『カポーティ』

○先日ジョン・ウォーターズテネシー・ウィリアムズへの溢れる想いを話してたのを聞いた(気がする)んだけど、次はテネシー・ウイリアムズの映画が作られるのかしら、、、ひよツとしたら、ジョン・ウォーターズが監督で、、?! 


○このあいだ急に映画館で映画が見たくなり、間に合いました『カポーティ』。カポーティの何が描かれているのか全然知らないまま見に行ったんで、「カポーティはさておき、ハーパー・リーってどんな人だっぺな?」程度の気持ちで行ったのですが、


カポーティ、すっごく似てる!!!、、本物のカポーティを見たことないんだけど、ああ、きっとこんな感じだたんだろうなって思えるほど、容姿も素振りもカポーティ。それでわたし楽しくなっちゃって、すぐに夢中になりました。


演技とモノマネとは、どこが違うのかわからないけど、違うと思う。この俳優は、容姿と身振りがそっくり!なだけではない。見ているうちに、どんどん惹きこまれていく演技なんです。


映画は、カポーティの生涯ぜんぶではなく、『冷血』(カンザスで起きた一家四人殺人事件に取材した小説)のころ、事件を調査して執筆するカポーティを描いています、、、自分に溺れそうなほど自分第一のまま事件を取材しているカポーティを。本当のカポーティがどうだったかはさておき、犯人たちが死刑に処せられるときさえも自分のことにしちゃう。、、自分/自分の作品を作るときの作家の傲慢さというか、狡猾さというか、そういうところまで描かれた賢い映画でした。(ちょっとお知らせ、、殺人と死刑の場面があります)



カポーティといえば、高校のときに何冊か読みましたが、、、覚えているのは、カポーティのインタビュー集みたいなやつ。
すげー言いたい放題だなんですよ。
特に、『ティファニーで朝食を』の映画をオードリー・ヘップバーンがやるのが気に入らなくて、ブーブー文句言ってたのが面白かったですね。(気が合うわ!、、というわけなので、映画も見てないし、実は原作も読んでません。ジョディ・フォスターにやってほしいんだって。)


○あと、メリル・ストリープのことを「ニワトリみたい」って言ってた。おかげで、今日に至るまでこの人を見ると「ニワトリ」と思ってしまいます。嫌いではないのに。

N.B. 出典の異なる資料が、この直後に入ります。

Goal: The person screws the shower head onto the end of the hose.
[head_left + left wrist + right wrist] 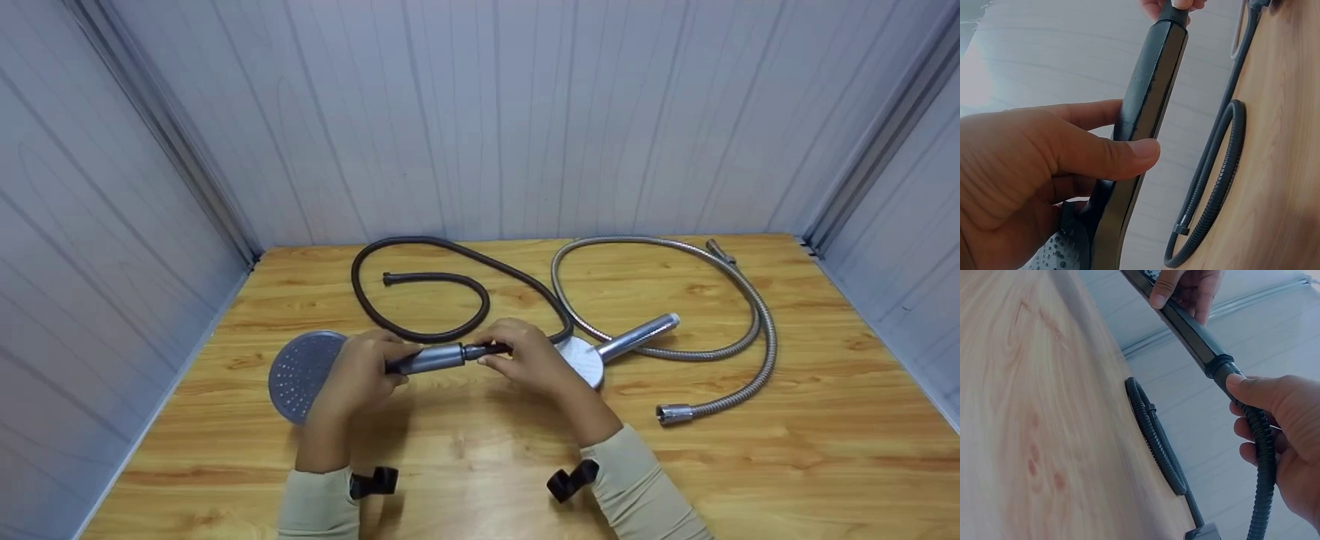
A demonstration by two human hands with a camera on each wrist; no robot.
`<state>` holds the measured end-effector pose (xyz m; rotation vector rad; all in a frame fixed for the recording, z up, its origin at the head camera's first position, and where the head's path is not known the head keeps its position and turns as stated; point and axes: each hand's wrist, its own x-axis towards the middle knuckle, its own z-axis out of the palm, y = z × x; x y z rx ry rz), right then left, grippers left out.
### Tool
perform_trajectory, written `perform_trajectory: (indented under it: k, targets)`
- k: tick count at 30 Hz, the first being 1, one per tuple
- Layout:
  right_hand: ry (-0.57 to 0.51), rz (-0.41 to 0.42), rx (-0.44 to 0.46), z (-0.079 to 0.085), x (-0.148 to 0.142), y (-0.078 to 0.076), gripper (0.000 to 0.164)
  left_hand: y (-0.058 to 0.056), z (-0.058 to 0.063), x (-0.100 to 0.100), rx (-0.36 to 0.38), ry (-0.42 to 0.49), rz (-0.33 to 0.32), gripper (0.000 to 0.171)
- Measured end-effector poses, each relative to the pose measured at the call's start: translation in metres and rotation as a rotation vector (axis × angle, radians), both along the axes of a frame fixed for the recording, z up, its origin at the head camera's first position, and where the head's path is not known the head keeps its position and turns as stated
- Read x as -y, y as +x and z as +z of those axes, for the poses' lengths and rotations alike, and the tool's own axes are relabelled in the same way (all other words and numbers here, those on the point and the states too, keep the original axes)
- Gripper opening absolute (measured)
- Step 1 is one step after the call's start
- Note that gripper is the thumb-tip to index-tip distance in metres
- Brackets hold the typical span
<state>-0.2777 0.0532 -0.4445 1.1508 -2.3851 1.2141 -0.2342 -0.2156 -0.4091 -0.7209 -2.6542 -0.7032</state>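
A dark shower head [304, 375] with a round, perforated face is held above the table by its handle. My left hand [364, 371] grips that handle [1148, 84], thumb across one flat side in the left wrist view. At the handle's end my right hand [529, 356] pinches the end fitting of a black ribbed shower hose [1264, 461]. Fitting and handle meet in line; how far they are joined cannot be told. The rest of the black hose [420, 240] loops on the table behind the hands.
A chrome hand shower [637, 335] lies right of my right hand, its head partly behind that hand. A silver metal hose [769, 330] curls around it on the wooden table [825, 465]. Pale panel walls [525, 120] stand at the back and both sides.
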Motion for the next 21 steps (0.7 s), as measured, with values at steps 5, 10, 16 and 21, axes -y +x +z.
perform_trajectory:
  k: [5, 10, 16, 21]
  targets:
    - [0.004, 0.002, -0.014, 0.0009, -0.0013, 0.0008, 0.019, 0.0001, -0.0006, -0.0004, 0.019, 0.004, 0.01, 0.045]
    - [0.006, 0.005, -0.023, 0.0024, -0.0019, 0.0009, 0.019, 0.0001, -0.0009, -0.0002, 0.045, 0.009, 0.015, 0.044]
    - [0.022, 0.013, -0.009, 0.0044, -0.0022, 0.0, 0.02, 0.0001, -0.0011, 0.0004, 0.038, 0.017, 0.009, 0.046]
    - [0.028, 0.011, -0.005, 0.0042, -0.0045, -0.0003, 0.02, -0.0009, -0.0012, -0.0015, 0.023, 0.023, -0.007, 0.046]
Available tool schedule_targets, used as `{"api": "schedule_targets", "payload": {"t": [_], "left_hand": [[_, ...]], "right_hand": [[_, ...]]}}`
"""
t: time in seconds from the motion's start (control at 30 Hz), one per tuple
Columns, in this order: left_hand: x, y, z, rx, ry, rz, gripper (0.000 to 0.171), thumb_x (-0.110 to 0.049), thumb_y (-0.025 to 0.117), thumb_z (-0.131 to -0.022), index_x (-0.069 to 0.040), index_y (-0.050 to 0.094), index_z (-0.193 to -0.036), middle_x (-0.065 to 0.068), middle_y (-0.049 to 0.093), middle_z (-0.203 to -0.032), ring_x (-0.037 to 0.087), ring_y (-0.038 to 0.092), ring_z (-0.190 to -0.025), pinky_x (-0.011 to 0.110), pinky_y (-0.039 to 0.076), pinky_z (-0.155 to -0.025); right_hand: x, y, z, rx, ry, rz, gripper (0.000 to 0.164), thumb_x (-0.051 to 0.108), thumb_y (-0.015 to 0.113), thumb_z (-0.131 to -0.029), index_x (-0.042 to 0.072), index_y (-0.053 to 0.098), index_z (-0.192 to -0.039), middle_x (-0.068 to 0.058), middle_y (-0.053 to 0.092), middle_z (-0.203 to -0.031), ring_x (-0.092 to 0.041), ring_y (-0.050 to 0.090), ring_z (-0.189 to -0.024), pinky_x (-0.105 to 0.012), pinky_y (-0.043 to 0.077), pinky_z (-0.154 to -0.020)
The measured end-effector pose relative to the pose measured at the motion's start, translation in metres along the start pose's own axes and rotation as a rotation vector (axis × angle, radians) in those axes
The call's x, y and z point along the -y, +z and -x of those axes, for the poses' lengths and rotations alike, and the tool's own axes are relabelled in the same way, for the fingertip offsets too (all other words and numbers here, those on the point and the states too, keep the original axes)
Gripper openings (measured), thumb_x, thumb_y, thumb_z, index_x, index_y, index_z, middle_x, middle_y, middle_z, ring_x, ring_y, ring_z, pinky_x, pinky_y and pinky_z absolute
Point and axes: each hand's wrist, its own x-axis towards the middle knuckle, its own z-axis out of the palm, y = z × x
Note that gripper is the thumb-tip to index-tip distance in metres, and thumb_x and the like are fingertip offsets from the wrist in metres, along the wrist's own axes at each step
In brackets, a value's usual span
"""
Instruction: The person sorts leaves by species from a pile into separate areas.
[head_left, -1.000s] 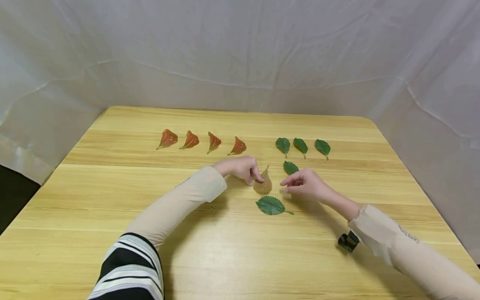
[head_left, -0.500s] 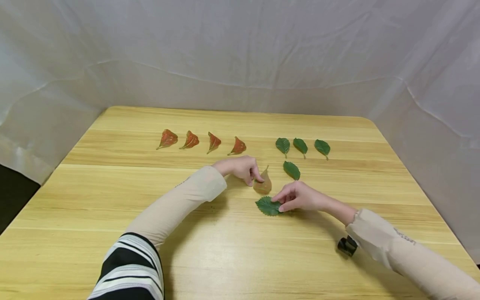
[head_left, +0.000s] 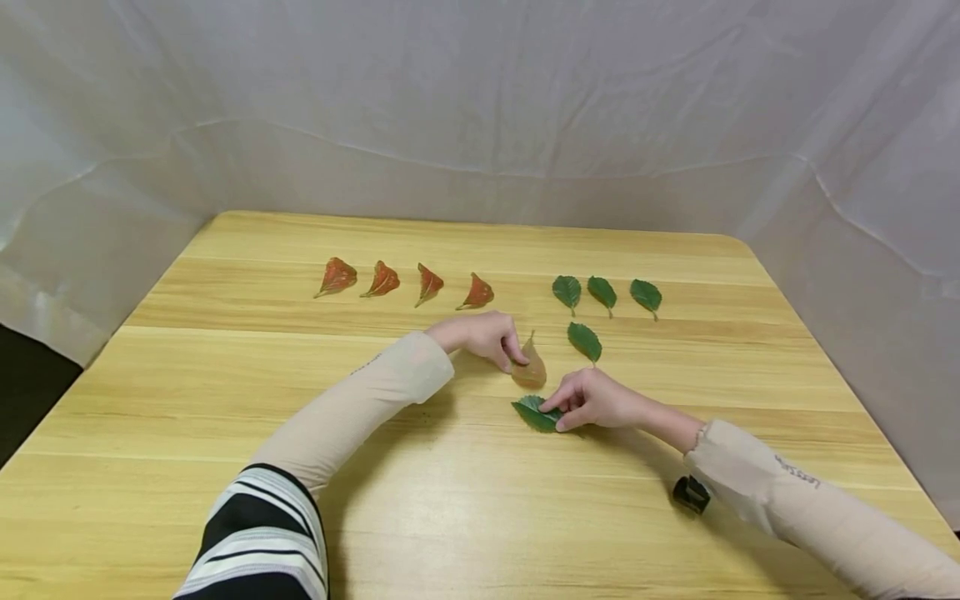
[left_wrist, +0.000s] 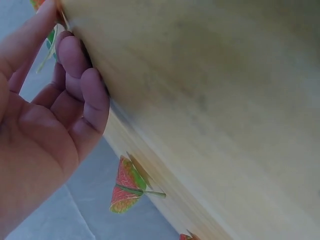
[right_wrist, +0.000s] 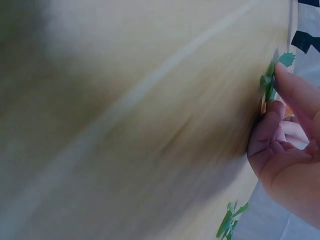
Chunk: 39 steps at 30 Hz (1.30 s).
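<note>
My left hand (head_left: 486, 337) pinches the near-left edge of a pale brown leaf (head_left: 532, 372) at the middle of the table; its stem points away. Just in front of it, my right hand (head_left: 600, 398) grips the stem end of a serrated green leaf (head_left: 534, 414) between thumb and fingers. That leaf bends up along its length, its tip pointing left. In the right wrist view, the same green leaf (right_wrist: 270, 82) shows at the fingertips. Palm and curled fingers fill the left wrist view's side, where the left hand (left_wrist: 55, 110) largely hides its leaf.
Several reddish leaves stand in a row at the back left, the nearest to my left hand being a red leaf (head_left: 476, 292). At the back right is a row of green leaves (head_left: 602, 292), with another green leaf (head_left: 584, 341) before it. Pale sheeting (head_left: 480, 108) surrounds the wooden table (head_left: 450, 517).
My right hand has come down and left onto the near green leaf and taken hold of it, and the leaf has folded. The brown leaf has shifted slightly in my left hand.
</note>
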Motion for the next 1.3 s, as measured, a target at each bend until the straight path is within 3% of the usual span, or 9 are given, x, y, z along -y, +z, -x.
{"api": "schedule_targets", "payload": {"t": [0.27,0.43,0.57,0.8,0.93,1.1,1.2,1.3], "left_hand": [[-0.002,0.001,0.001,-0.063,0.077,-0.038,0.015,-0.005,0.064,-0.082,-0.003,0.069,-0.096,0.006,0.067,-0.092,0.003,0.036,-0.049,0.015,0.031,-0.050],[-0.005,0.000,0.001,-0.169,0.104,-0.004,0.010,-0.004,0.064,-0.081,-0.003,0.071,-0.089,0.006,0.064,-0.091,0.010,0.052,-0.074,0.018,0.042,-0.065],[-0.006,-0.004,0.004,-0.264,0.118,-0.007,0.008,-0.004,0.062,-0.082,-0.003,0.070,-0.085,0.005,0.062,-0.093,0.014,0.055,-0.087,0.022,0.043,-0.076],[-0.003,-0.010,0.008,-0.379,0.134,0.018,0.012,-0.006,0.058,-0.085,-0.003,0.068,-0.080,0.005,0.065,-0.084,0.011,0.057,-0.075,0.023,0.044,-0.070],[-0.002,-0.014,0.013,-0.422,0.114,0.056,0.012,-0.005,0.058,-0.085,0.001,0.066,-0.092,0.010,0.066,-0.086,0.014,0.059,-0.074,0.024,0.046,-0.069],[-0.003,-0.021,0.023,-0.430,0.064,0.126,0.031,-0.005,0.057,-0.087,0.000,0.057,-0.117,0.011,0.065,-0.092,0.018,0.059,-0.086,0.027,0.046,-0.078],[-0.001,-0.024,0.029,-0.437,0.067,0.151,0.033,-0.004,0.056,-0.087,-0.002,0.055,-0.120,0.010,0.063,-0.096,0.018,0.057,-0.091,0.028,0.044,-0.083],[0.003,-0.025,0.034,-0.445,0.081,0.175,0.027,-0.001,0.055,-0.087,-0.001,0.059,-0.114,0.010,0.062,-0.102,0.019,0.056,-0.096,0.028,0.042,-0.085]], "right_hand": [[0.001,0.001,0.000,-0.007,0.028,0.005,0.025,-0.001,0.072,-0.071,-0.006,0.068,-0.095,0.001,0.052,-0.068,-0.007,0.043,-0.055,-0.020,0.039,-0.050],[0.001,0.001,0.000,-0.008,0.026,0.007,0.025,-0.001,0.072,-0.071,-0.006,0.068,-0.095,0.001,0.053,-0.069,-0.007,0.043,-0.056,-0.019,0.039,-0.050],[0.000,0.001,0.000,-0.006,0.021,0.010,0.025,-0.001,0.072,-0.071,-0.005,0.068,-0.095,0.001,0.053,-0.069,-0.006,0.044,-0.056,-0.019,0.039,-0.051],[0.000,0.000,0.000,0.000,0.025,0.001,0.024,-0.001,0.071,-0.071,-0.006,0.068,-0.095,0.000,0.053,-0.070,-0.007,0.044,-0.056,-0.020,0.040,-0.051],[0.001,0.000,0.000,0.003,0.028,-0.005,0.025,0.000,0.071,-0.072,-0.006,0.068,-0.095,0.001,0.053,-0.070,-0.007,0.044,-0.056,-0.020,0.040,-0.051],[0.000,0.000,0.001,0.004,0.024,-0.007,0.025,0.000,0.071,-0.072,-0.006,0.068,-0.096,0.001,0.053,-0.070,-0.007,0.044,-0.057,-0.020,0.040,-0.051],[-0.001,0.000,0.001,0.003,0.027,-0.008,0.025,0.000,0.071,-0.072,-0.005,0.068,-0.096,0.000,0.053,-0.071,-0.007,0.044,-0.057,-0.020,0.040,-0.051],[-0.001,0.000,0.001,0.002,0.026,-0.014,0.025,0.001,0.071,-0.072,-0.005,0.068,-0.096,0.000,0.053,-0.071,-0.007,0.044,-0.057,-0.020,0.040,-0.051]]}}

○『冷血』もこのころ読みました。印象に残っているのは、カポーティが二人の容疑者を訪ねにいくところ。荒野にポツンと建つ灰色の刑務所に、黙々と、淡々と、向うところです。でも、、、本当はこんな描写なかったかもしれない。


○そんなわけなので、この映画でちょこっと気になったのは、、、最後のテロップで、カポーティは容疑者の死を悼んで、これ以降の作品を完成させることができなかった、、と思わせるような一文が出るのですが、なんか分かりやす過ぎるっていうか、、なんつーか、、わたしのカポーティのイメージは、違ったので、、、へーえ!と思いました。


○あと、もう少しハーパー・リーのことを描いて欲しかった。キャサリン・キーナーだし。(にしても、『アラバマ物語』って邦題はどうなの?ちょっとセンスが、、どう?)


○でも、映画を喜んで観てたのはわたしだけだったかも。
わたしの近くのお客さん(わたしの前と後ろ、左の横の方)少なくても3人は、開始10分くらいから、大イビキをかき始めました。終わりまでですよ!爆発も銃撃戦もないこの静かな映画を、イビキに包まれて見るのはすっごくつらかったです。イビキを察知して電流が流れたり、上から水滴が落ちたりする設備でもできないかしらと思いました。、、、、そんなに眠くなる映画だったかな。この日だけみんな疲れ果ててたのかな。